By Ricky Safer, President of PSC Partners
Lapsing back into consciousness, I struggled to remember where I was. My mind felt like cotton: my throat felt battered, and I sensed strange pains everywhere. I opened my eyes to see the forced smile of my always-positive husband and the sad eyes of the rest of my family. "She's up!" my husband uttered in a voice that was trying too hard. I realized from afar that the ERCP I had dreaded was completed.
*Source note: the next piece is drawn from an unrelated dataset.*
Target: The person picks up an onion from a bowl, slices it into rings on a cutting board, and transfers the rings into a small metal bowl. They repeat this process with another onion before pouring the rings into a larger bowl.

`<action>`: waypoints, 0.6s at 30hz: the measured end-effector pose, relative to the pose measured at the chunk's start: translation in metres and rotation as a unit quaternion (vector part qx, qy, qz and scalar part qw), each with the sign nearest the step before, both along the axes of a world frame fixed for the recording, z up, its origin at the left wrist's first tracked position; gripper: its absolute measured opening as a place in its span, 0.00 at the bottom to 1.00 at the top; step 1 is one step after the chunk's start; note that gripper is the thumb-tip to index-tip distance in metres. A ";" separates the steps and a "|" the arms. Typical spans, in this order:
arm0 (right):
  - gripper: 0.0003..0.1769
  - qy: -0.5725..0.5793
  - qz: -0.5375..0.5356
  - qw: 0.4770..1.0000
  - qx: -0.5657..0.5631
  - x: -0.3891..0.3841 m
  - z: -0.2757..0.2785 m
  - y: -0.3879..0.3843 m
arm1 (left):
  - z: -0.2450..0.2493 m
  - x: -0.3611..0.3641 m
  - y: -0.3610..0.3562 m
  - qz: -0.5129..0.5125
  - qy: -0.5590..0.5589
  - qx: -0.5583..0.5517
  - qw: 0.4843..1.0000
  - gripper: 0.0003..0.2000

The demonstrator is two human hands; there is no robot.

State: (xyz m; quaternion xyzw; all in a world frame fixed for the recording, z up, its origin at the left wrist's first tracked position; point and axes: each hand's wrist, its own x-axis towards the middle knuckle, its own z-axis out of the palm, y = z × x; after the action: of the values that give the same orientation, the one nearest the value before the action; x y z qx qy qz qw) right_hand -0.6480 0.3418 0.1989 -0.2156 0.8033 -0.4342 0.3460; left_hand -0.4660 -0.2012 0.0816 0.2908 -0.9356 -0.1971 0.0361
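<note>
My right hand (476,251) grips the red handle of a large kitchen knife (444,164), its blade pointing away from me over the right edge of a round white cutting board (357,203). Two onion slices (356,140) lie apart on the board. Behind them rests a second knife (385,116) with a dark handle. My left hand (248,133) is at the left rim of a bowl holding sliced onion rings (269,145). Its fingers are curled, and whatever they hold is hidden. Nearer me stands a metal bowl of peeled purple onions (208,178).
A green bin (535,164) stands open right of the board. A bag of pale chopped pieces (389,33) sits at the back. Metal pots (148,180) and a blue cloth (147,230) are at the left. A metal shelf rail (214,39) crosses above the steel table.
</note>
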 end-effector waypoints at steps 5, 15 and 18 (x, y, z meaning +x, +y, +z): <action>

In my medicated state, all that I could decipher from the doctor’s update was, “Ricky, you have PSC.” I closed my eyes again, and each time I reopened them, my family was still there. I kept asking the doctor the same questions over and over in my slurred voice. “ Is there anything you can do for me?” He answered: “We can try to continue treating the symptoms, but there is no cure. ” And then, again and again I muttered: “Where can I find more information on PSC? A support group?” His answer: “ There is little available.”
As a person who had been a health and fitness fanatic my whole life, this sudden shocking change in my lifestyle and future was a rude awakening. Like all my fellow PSCers, this diagnosis threw me into an emotional tailspin. I was suddenly dealing with anxiety, fear of the unknown, anger, worry about my family, and a host of other emotions. The start of my journey with PSC was so lonely and confusing. I’m extremely lucky to have a loyal and loving group of family, friends, and colleagues who support me, but it wasn’t enough this time.
I craved two things: more accurate information to fight this dreaded disease and the support and wisdom of other PSCers who could guide me on this somewhat terrifying journey. When I finally discovered the Yahoo support group online, where I connected with a group of incredibly knowledgeable, compassionate, and supportive PSC patients and caregivers, I knew that my journey had taken a turn for the best. Now, it was time be proactive!
Talking to other PSCers online made me realize that we all shared the same concerns, anxiety, and frustration at the lack of available education and support and the dearth of PSC research internationally.
My family and I talked constantly and finally decided that we could do something to try to make life better for PSCers and stimulate research to find that elusive cure for PSC.
From the online group, I enlisted the help of David Rhodes and Lee Bria, who offered great advice and direction. David had already started his invaluable literature site, and we were all able to join forces to get things off the ground. My daughter Elissa volunteered her time and expertise to complete all the legal work needed to set us up as a functioning nonprofit foundation. My husband, Don, was my lead spokesman, chief advisor, and ardent supporter. Dr. Greg Everson, of the University of Colorado Health Sciences Center, immediately joined us in this challenge and worked diligently with us to organize our first conference four months later for PSCers and caregivers in April 2005.
Once we launched PSC Partners Seeking a Cure in January 2005 and held our first conference, attended by 84 enthusiastic supporters, we were well on our way to success.
Today, PSC Partners Seeking a Cure is continually expanding our programs, thanks to the expertise, advice and help from our talented board of directors, Scientific/Medical Advisory Board, and our members. We remain a true working partnership between PSC patients, caregivers, physicians, nurses, nutritionists, pharmacists, and researchers. Together, we form a unique community that acts as a family for PSCers and caregivers and offers hope to all of us. I’m proud to say that together we’ve raised more than $1,000,000 for research into the disease and we’re still going strong. We WILL find a cure for PSC! Please join us.